The biochemical requirement of heterotrophic bacteria to use environmentally scarce phosphorus atoms to synthesize phospholipids, vs. abundant sulfur and carbon atoms to synthesize sulfolipids, could put heterotrophic bacteria at a disadvantage against Prochlorococcus in the nutrient-depleted waters of the subtropical gyres. Because phospholipids in heterotrophic bacteria are such a large biochemical sink for phosphorus, these organisms, which are responsible for respiration, could be more “limited” by phosphorus availability than those responsible for photosynthesis (7, 35). This result would be at odds with work suggesting that respiration outweighs photosynthesis in the open ocean (36) but could explain, at least to some degree, the conflicting trends of increasing inventories of organic carbon (7) and decreasing inventories of nutrient phosphorus in the NPSG (1, 6). Indeed, Prochlorococcus is abundant in other oligotrophic environments where PO43− is an order of magnitude less abundant than in NPSG (11). Yet it appears that not all marine cyanobacteria are equal in their ability to substitute SQDG for PG. For example, our lipid extracts from marine Synechococcus, which were grown at phosphate concentrations similar to Prochlorococcus cultures, show significantly lower SQDG/PG (12 ± 5 vs. 37 ± 7), which is consistent with observations that Prochlorococcus are more tolerant of low-phosphorus conditions than Synechococcus (11, 12).

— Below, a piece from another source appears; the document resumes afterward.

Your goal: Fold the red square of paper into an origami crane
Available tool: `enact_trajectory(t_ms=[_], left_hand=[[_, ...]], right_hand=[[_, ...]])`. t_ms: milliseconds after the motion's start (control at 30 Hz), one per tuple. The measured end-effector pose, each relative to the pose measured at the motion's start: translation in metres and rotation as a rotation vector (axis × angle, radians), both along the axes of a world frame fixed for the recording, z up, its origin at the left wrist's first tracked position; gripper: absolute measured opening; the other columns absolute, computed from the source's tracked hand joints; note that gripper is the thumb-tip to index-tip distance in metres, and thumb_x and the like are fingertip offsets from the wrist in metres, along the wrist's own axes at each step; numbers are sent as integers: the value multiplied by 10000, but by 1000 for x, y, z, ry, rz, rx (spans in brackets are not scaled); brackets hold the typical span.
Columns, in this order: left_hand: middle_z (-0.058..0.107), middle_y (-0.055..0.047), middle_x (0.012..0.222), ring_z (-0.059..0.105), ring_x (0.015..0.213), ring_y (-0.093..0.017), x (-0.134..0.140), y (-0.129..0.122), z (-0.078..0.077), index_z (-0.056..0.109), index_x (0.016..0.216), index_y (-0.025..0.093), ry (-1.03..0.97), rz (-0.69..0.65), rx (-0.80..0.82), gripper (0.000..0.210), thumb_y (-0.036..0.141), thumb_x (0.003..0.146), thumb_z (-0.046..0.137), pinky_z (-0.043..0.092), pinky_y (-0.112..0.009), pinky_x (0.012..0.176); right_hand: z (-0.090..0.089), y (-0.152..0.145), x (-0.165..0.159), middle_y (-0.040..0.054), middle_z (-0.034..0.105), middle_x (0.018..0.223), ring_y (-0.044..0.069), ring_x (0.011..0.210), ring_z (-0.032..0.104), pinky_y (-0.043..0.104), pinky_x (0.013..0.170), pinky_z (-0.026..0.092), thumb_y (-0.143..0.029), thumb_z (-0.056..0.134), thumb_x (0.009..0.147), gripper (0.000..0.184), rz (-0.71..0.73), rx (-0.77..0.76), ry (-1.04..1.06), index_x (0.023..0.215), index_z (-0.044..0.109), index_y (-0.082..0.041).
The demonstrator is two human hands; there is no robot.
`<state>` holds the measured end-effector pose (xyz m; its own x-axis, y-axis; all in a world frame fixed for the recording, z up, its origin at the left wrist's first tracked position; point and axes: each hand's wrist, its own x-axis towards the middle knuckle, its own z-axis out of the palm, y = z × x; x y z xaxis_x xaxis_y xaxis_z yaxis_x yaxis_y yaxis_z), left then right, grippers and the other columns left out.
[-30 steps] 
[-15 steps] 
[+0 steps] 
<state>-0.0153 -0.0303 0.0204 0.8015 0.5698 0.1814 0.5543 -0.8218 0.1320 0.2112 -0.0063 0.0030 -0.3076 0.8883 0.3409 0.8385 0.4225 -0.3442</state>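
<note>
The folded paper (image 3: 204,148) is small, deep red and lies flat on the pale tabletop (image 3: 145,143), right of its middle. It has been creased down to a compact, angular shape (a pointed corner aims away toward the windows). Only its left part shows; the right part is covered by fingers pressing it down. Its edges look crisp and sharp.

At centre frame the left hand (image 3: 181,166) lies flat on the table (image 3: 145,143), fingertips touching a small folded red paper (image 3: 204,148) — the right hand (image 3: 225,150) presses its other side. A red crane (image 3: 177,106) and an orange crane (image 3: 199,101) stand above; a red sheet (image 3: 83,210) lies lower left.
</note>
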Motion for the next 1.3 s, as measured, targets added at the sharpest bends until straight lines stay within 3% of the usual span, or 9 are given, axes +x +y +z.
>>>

Evolution of the ability of photosynthetic cells to substitute sulfate (SO42−) for PO43− in lipids may have led to major changes in the cycling of carbon, phosphorus, and sulfur in the ocean. There is much debate about how photosynthetic bacteria diversified into their current major lineages (37, 38). Although it is likely that the biochemical pathways for SQDG synthesis evolved only once in Earth’s history (23), it is not clear in which bacterial lineage this innovation occurred; the observation that the marine picocyanobacterial sqdB lineage is more similar to that of the AP bacteria than to other cyanobacteria such as T. erythraeum further complicates this issue (Fig. 3). In any case, the absence of both SQDG (Table 1) and the sqdB gene in the basally branching cyanobacterial genome Gloeobacter violaceus, and the presence of the lipid and the gene in at least four of the seven major lineages of cyanobacteria, suggests that the capability for SQDG synthesis either evolved or was acquired early in the cyanobacterial radiation. If our results from AP bacteria and other strictly heterotrophic bacteria that lack SQDG (Fig. 1) are representative of photosynthetic bacteria that existed before the evolution of SQDG, then the switch from PO43− to SO42− for lipid synthesis would have reduced cellular phosphorus requirements by 15–25%. In an ocean limited by PO43−, this reduction also would have led to a concomitant 15–25% increase in organic carbon production, because the PO43− that normally would have been used for phospholipid synthesis would be available to fuel further production.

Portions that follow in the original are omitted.